GithubHelp home page GithubHelp logo

hanhwi / sage Goto Github PK

View Code? Open in Web Editor NEW

This project forked from eis-lab/sage

0.0 0.0 0.0 169 KB

Experimental deep learning framework written in Rust

License: Apache License 2.0

C 22.04% Rust 77.96%

sage's Introduction

Sage

Sage is an experimental deep learning framework written in Rust. Sage is designed for building high-performance differentiable programs with complex runtime logic. Ideally, it aims to bring PyTorch-level flexibility and TVM-level performance together by leveraging lazy evaluation and JIT compilation.

Core features:

  • Lazy and incremental tensor evaluation
  • Optimized JIT compilation (OpenCL)
  • Efficient runtime memory management

Disclaimer: Sage is still in a very early stage of development. Numerical correctness of operation is not guaranteed. There will be breaking API changes without prior notice.

Installation

The core framework of Sage is written in pure Rust, but it depends on OpenCL for GPU support. Please check whether the system has an OpenCL driver installed. For Android builds, it is necessary to link the OpenCL library (i.e., libOpenCL.so) extracted from the target platform.

Documentation

Visit sage.rs for examples and documentation (work in progress)

Example

Basic usage

Tensors and Variables

// Context specifies the processor (e.g., GPU) that executes the program.
let mut ctx = Context::with_device(2);

// Tensors are n-dimension array
let x_data = Tensor::new([
    [0.5173, -0.9896, -0.7773],
    [0.1546, -0.7499, 0.2420],
    [-1.6632, 1.0712, -0.2654],
]).to_device(&mut ctx);

// Variables hold (un)evaluated tensors.
let x = Var::new(x_data);

let y = Var::new(Tensor::new([
    [0.5173, -0.9896, -0.7773],
    [0.1546, -0.7499, 0.2420],
    [-1.6632, 1.0712, -0.2654],
]).to_device(&mut ctx));

Lazy evaluation

// New variable is created as a result of operation
// There are no actual computations at this moment
let z = &x * &y + (&x * 3.14);

// Tensor is evaluated when eval() is called
let z_data = z.eval(&mut ctx);
println!("{:?}", z_data);

// Because c already contains evaluated tensor,
// this only computes addition of the two tensors
let u_data = (&z + &x).eval(&mut ctx);
println!("{:?}", u_data);

Basic operators

// Arithmetic operators
let y = (&x * &x - &x) / &x;

// Math functions
x.abs(); x.log(); x.exp(); x.sqrt(); x.erf(); ...

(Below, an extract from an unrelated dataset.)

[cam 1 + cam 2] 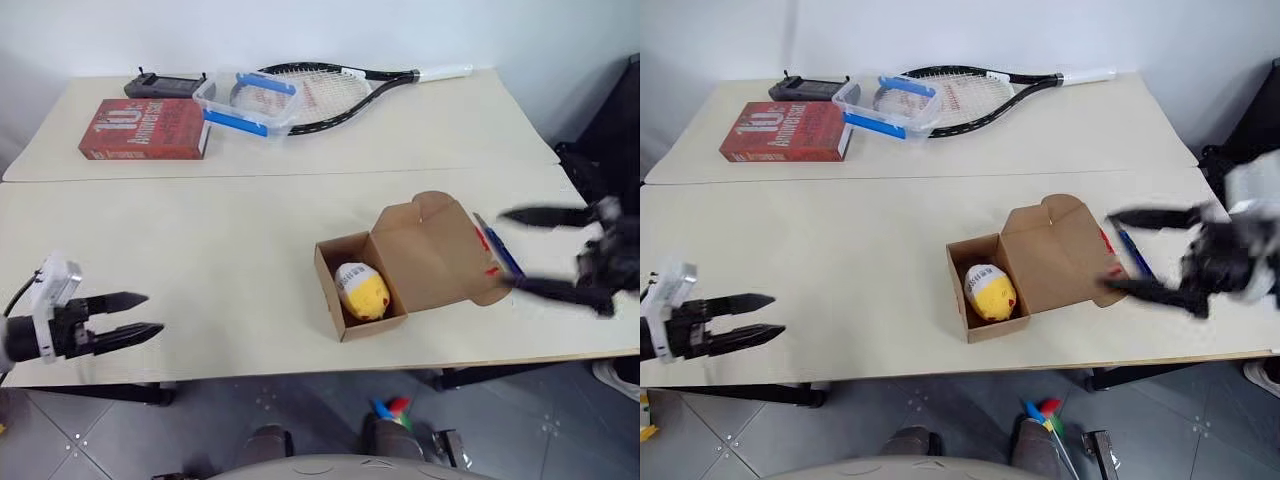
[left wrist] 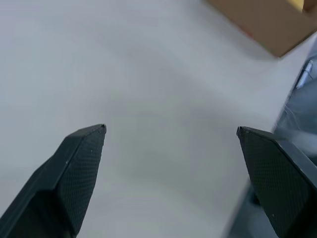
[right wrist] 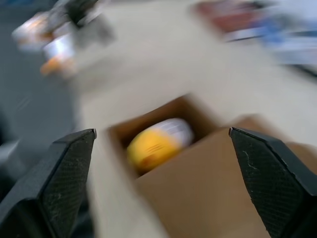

// Trigonometric functions
x.sin(); x.sinh(); x.asin(); x.asinh(); ...

// Rounding functions
x.round(); x.ceil(); x.floor(); ...

// Logical operators
and(&x, &y); or(&x, &y); gt(&x, &y); le(&x, &y); ...

// Conditional operator (ternary operator)
cond(gt(&x, 0.0), &x, &y);

// Datatype casting
x.int(); x.float(); ...

Tensor shaping

// Tensor extent (i.e., shape() in NumPy)
assert_eq!(x.extents(), &[3, 3]);

// Tensor rank (i.e., ndim() in NumPy)
assert_eq!(x.rank(), 2);

// For binary operations, tensor shapes are broadcasted
// (c.f., https://numpy.org/doc/stable/user/basics.broadcasting.html)
let y = &x + Tensor::new([[1.0], [2.0], [3.0]]);

// Shape manipulations
x.transpose(0, 1);
x.permute([1, 0]);
x.unsqueeze(0).squeeze(0);
x.expand([1, 3, 3]);
x.reshape([1, 9]);

Indexing operators

// Slicing
x.slice(0, 0, 2);

// Concatenation
concat([&x, &y, &z]);

// Gather and scatter
let t = Tensor::new([
    [[1, 1, 1], [1, 1, 1], [1, 1, 1]],
]);
let y = x.gather(t, 0);
let x = y.scatter(t, [3, 3]);

Reduction operators

// Summation
x.sum([0, 1], true);

// Product
x.prod(0, true);

// Minimum and maximum
x.min(0, true);
x.max(0, true);

// Example: softmax cross entropy
fn log_sum_exp(x: Var, axes: Vec<usize>) -> Var
{
    let c = x.max(&axes, true);
    (x - &c).exp().sum(&axes, true).log() + c
}

fn softmax_cross_entropy(x1: Var, x2: Var) -> Var
{
    let log_z = &x1 - log_sum_exp(&x1, 1);
    let log_p = log_z.gather(x2, 1); //log_z * x2;

    -log_p.sum(1, false)
}

Contraction operators

// Matrix multiplication
x.matmul(&y);

// Batched matrix multiplication
x.batch_matmul(&y);

Automatic differentiation

All operations defined for Variable is differentiable. The gradient of a variable can be obtained by grad() function.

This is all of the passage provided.